METAL OF DISHONOR: DEPLETED URANIUM - HOW THE PENTAGON RADIATES SOLDIERS AND CIVILIANS WITH DU WEAPONS. By the Depleted Uranium Education Project. International Action Center, New York, US. 1997. pp. 238. Pbk: US$12.95.
The research and production of nuclear weapons results in numerous radioactive by-products. Scientists and the military have known this since the Manhattan Project, which led to the American production and use of the atomic bombs on Japan. All the by-products from those bombs and all subsequent bombs are still extant, stored and transported from place to place in the 50 years of the west’s maniacal nuclear arms race. One of the most toxic and dangerous by-products is ‘depleted uranium’ (DU), which is only partially ‘depleted’ of its radiation and is therefore highly dangerous and toxic. And the danger is long term: DU has a half-life of 4.5 billion years.
The American nuclear weapons industry has been trying all along to rid itself of these poisonous materials. During the cold war, the US military proposed dumping radioactive waste on the border between North and South Korea to make a permanent ‘no-man’s land’ between the two warring States. Much of it is buried on Native American reservations, and even sold to unknowing Natives to use as building materials.
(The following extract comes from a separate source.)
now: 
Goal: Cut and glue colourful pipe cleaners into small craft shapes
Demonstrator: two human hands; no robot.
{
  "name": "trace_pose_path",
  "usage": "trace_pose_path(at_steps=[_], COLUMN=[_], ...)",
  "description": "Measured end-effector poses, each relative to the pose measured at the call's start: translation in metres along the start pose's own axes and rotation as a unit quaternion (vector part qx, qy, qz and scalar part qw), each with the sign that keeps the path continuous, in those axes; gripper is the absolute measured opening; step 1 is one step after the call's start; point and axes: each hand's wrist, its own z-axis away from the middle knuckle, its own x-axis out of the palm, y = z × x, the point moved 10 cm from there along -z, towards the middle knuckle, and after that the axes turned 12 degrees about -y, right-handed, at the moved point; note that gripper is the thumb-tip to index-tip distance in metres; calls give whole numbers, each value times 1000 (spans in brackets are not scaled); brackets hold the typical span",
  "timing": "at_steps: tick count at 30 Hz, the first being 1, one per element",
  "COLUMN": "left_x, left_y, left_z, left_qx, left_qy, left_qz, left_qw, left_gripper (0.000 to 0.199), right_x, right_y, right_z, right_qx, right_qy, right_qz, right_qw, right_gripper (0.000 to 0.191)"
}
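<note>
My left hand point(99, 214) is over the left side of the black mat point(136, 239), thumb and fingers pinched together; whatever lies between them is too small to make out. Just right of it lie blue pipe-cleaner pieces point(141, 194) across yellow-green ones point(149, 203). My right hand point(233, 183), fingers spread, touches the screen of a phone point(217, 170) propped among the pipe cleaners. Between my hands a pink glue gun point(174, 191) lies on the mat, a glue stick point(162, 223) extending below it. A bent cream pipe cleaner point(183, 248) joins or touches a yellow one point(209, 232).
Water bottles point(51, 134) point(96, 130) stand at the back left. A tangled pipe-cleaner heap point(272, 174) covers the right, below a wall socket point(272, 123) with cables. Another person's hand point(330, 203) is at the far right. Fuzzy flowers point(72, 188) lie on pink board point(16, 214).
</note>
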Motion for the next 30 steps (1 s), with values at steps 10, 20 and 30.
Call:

Freight trains carrying DU and other toxic cargo travel in perpetual circles around America, because few legal dump sites will accept their deadly cargo.
In the 1970s, the American nuclear industry and its partners in the military began research and development into the weapons potential of DU. Because of its extreme density, the material promised to serve as a component in a new generation of armor piercing and bunker busting weapons. The American military finally got to test its new DU weapons in its war against Iraq in 1991. Since then, the tragic costs of America’s latest military lunacy have begun to come to light.
The most comprehensive research project to date on the history and use of DU has been undertaken by the Depleted Uranium Education Project, culminating in a book and companion video, Metal of Dishonor. The book features chapters by scientists, military dissidents, no-nuke activists, medical practitioners, journalists, and various academics in the social sciences. The book consists of 28 chapters divided into seven sections, each addressing a different facet of the issue.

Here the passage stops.